La ciudadanía tiene que unirse ante estos tratantes de vidas que no les pertenecen. Hay que hundir sus redes opresoras. Es una pena que las víctimas de la trata sean consideradas delincuentes por las autoridades de muchos países, mientras los comerciantes siguen con sus acciones de violencia e intimidación, como si fueran unos salvavidas. Es hora de plantarse y de no permitir que cada día sean más las personas que sufren engaños, que son vendidas, y, lo que es peor, que no pueden escapar del calvario.

Lo que sucede es que mueven millones de dólares estos grupos de delincuentes que operan con total impunidad ante el aumento de las dificultades económicas. Es una pena que hechos así se produzcan y vayan en aumento. La ignorancia, los obstáculos de lenguaje, la ausencia de mecanismos de apoyo, otras culturas y otros cultivos que imprimen miedo, impiden que las personas víctimas de este abominable comercio puedan denunciar libremente la penuria en la que malviven. No olvidemos que la pobreza hace vulnerable a la persona y siempre hay indeseables que se aprovechan de las personas que sueñan con una vida mejor.

Lamentablemente, nos estamos acostumbrando a convivir con estos golfos que trafican con personas inocentes. Antaño, los primeros abolicionistas de la esclavitud fueron los propios esclavos, que adoptaron diversas maneras de resistencia desde su captura en África hasta su venta y explotación en las plantaciones de las Américas y del Caribe.

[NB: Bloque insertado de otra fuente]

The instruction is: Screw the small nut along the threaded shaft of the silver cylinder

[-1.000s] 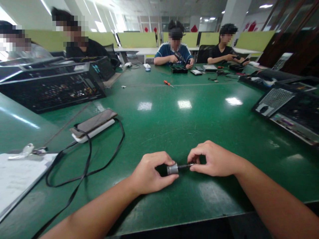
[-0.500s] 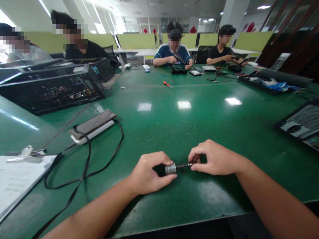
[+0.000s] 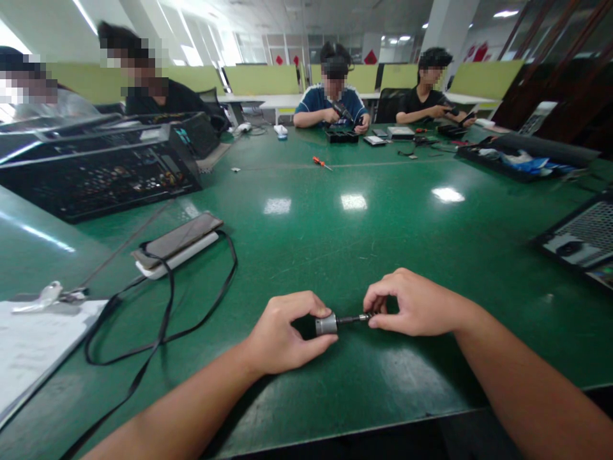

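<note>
Your left hand point(image 3: 282, 335) grips the metal cylinder point(image 3: 326, 324) and your right hand point(image 3: 407, 303) pinches the shaft tip point(image 3: 368, 316), apparently for alignment, near the desk's point(image 3: 306, 409) front edge.

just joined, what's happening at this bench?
A person's left hand grips the grey cylinder of a small metal part, and their right hand pinches the far end of its thin dark shaft, low over the green table. An orange screwdriver lies farther back. Across the table, other people are seated.
</note>
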Tool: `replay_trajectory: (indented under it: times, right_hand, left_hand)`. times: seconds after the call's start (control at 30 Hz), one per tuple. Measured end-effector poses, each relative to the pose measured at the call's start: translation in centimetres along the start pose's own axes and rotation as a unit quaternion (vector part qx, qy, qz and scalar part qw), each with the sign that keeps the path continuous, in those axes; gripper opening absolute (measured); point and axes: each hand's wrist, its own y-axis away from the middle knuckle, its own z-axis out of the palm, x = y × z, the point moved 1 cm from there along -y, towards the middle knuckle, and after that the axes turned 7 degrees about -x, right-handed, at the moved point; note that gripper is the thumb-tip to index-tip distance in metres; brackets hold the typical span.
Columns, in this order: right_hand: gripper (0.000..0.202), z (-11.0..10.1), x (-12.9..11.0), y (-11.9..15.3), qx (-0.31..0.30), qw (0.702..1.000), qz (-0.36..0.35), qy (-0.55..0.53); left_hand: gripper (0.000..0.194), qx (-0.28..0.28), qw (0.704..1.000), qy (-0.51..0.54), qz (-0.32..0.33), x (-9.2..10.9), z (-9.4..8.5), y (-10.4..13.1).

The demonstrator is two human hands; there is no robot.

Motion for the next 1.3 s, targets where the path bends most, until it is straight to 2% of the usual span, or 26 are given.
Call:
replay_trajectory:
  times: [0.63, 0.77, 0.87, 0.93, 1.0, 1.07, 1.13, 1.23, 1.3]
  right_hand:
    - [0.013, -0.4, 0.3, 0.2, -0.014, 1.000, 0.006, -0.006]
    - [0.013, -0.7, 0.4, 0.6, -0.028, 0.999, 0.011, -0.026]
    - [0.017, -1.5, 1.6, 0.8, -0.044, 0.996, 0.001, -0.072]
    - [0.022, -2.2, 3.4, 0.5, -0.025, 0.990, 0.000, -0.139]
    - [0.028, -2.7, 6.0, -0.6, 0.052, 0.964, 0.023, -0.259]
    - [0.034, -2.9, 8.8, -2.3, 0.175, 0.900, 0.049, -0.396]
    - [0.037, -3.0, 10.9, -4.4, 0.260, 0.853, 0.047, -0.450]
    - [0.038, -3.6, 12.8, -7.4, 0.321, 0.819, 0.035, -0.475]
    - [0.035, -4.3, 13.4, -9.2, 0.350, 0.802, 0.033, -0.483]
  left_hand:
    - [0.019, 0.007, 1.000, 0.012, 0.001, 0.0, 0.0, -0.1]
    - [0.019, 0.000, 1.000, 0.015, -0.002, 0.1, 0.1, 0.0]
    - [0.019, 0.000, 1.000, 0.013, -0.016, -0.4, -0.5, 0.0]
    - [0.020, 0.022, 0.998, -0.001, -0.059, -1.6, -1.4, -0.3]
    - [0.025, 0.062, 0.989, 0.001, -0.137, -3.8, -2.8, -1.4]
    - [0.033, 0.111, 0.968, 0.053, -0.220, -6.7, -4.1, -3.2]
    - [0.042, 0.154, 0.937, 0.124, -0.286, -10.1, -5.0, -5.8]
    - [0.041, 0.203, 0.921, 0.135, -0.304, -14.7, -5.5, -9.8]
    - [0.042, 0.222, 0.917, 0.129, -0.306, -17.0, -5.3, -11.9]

Muchas veces utilizaron rebeliones y hasta llegaron al suicidio como formas de resistencia. Por desgracia, el legado de la esclavitud persiste en el tiempo y es una responsabilidad de todos trabajar para dar asistencia y protección a tantas víctimas y, por otra parte, asegurar que quienes son los cerebros de esta esclavitud no queden libres.

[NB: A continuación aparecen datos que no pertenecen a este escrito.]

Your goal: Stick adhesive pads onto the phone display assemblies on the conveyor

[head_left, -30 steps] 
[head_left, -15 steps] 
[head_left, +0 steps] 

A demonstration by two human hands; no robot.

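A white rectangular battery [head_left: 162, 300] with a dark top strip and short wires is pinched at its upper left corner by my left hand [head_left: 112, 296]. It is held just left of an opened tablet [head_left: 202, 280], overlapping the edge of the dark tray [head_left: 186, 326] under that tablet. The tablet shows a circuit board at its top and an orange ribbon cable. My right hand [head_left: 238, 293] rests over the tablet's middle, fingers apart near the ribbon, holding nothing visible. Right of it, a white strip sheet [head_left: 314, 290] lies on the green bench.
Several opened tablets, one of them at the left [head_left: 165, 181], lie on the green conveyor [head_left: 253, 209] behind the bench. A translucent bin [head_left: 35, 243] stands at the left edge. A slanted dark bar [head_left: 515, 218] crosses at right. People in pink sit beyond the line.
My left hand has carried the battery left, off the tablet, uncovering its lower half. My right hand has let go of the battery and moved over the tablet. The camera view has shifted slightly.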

En todo caso, estos días, como éste del Recuerdo de la Trata de Esclavos y de su Abolición, deben servirnos para no olvidar el pasado y honrar así la memoria de tantas mártires. Ya está bien de servidumbres a nadie, de venta de niños, de trata de mujeres y niñas con fines de explotación sexual. La esclavitud es detestable, no invencible. Me parece que ha llegado el momento de denunciar estos abusos institucionalizados y de plantar coraje a sus promotores. Naciones Unidas tiene que estar en primera línea de defensa. Y los ciudadanos, con principios éticos en su ruta existencial, en la siguiente línea de acción. Sin empeño en la lucha, no hay gloria en la victoria y tampoco en el recuerdo.